**Data segment**.
────────────────────────────────────────

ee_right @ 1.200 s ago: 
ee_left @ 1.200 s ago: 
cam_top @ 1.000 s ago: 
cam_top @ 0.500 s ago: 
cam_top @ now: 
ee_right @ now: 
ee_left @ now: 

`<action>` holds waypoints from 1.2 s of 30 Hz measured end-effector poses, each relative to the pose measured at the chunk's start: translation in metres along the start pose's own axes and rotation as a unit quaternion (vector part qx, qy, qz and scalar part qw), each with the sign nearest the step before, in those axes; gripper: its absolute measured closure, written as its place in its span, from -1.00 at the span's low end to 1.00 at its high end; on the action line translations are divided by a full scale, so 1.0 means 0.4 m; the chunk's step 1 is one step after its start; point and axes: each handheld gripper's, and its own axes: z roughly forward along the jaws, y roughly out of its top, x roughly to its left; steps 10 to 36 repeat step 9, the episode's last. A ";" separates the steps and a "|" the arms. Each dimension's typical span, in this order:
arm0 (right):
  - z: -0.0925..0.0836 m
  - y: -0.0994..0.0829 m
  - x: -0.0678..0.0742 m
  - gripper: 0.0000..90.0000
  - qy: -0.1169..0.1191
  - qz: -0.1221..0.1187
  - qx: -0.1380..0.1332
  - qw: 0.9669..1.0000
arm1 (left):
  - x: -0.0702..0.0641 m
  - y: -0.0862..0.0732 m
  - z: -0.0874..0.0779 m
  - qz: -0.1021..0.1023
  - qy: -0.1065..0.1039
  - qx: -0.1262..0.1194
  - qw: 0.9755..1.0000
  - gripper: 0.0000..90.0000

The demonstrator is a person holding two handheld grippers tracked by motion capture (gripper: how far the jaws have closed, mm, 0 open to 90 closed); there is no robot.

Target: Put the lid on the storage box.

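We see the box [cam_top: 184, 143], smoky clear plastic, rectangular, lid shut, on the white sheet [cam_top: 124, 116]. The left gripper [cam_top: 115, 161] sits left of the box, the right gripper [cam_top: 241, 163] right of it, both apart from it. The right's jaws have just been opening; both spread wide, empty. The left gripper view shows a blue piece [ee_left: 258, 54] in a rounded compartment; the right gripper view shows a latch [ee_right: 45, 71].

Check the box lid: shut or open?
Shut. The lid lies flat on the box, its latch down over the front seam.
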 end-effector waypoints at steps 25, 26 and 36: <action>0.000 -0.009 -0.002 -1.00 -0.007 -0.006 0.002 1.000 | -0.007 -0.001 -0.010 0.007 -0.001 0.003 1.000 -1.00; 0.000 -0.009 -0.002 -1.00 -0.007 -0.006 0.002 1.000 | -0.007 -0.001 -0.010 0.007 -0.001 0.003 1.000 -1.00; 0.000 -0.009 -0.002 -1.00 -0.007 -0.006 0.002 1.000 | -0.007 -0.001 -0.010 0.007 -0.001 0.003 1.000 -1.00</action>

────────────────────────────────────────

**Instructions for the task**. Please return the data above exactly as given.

**Final answer**.
ee_right @ 1.200 s ago: 
ee_left @ 1.200 s ago: 
cam_top @ 1.000 s ago: 
cam_top @ 0.500 s ago: 
cam_top @ now: 
ee_right @ now: 
ee_left @ now: 

`<action>` holds waypoints from 1.2 s of 30 Hz measured end-effector poses, each relative to the pose measured at the chunk's start: translation in metres along the start pose's own axes and rotation as a unit quaternion (vector part qx, qy, qz and scalar part qw), each with the sign nearest the step before, in those axes; gripper: its absolute measured closure, written as its place in its span, from -1.00 at the span's low end to 1.00 at its high end; on the action line translations are divided by a full scale, so 1.0 means 0.4 m; the chunk's step 1 is one step after its start; point and axes: each handheld gripper's, and its own axes: z roughly forward along the jaws, y roughly out of its top, x roughly to its left; steps 10 to 36 repeat step 9, the episode's last. A ";" separates the steps and a "|" the arms. Each dimension's typical span, in this order:
arm0 (right):
  - z: -0.0925..0.0836 m
  - y: -0.0994..0.0829 m
  - x: -0.0678..0.0742 m
  - gripper: 0.0000..90.0000
  - qy: -0.1169..0.1191
  - qz: -0.1221..0.1187
  - qx: -0.1380..0.1332
  - qw: 0.9669..1.0000
arm1 (left):
  - x: -0.0702..0.0641 m
  - y: -0.0862..0.0732 m
  - z: -0.0874..0.0779 m
  - qz: -0.1021..0.1023
  - qy: -0.1065..0.1039
  - qx: -0.1262..0.1194
  - qw: 0.9755..1.0000
  - gripper: 0.0000..90.0000

The demonstrator is a person holding two handheld grippers tracked by motion capture (gripper: how far the jaws have closed, mm, 0 open to 90 closed); there is no robot.

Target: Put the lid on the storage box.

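We see the box [cam_top: 184, 143], smoky clear plastic, rectangular, lid shut, on the white sheet [cam_top: 124, 116]. The left gripper [cam_top: 115, 161] sits left of the box, the right gripper [cam_top: 241, 163] right of it, both apart from it. The right's jaws have just been opening; both spread wide, empty. The left gripper view shows a blue piece [ee_left: 258, 54] in a rounded compartment; the right gripper view shows a latch [ee_right: 45, 71].

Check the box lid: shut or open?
Shut. The lid lies flat on the box, its latch down over the front seam.
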 end-effector waypoints at steps 25, 26 and 36: <action>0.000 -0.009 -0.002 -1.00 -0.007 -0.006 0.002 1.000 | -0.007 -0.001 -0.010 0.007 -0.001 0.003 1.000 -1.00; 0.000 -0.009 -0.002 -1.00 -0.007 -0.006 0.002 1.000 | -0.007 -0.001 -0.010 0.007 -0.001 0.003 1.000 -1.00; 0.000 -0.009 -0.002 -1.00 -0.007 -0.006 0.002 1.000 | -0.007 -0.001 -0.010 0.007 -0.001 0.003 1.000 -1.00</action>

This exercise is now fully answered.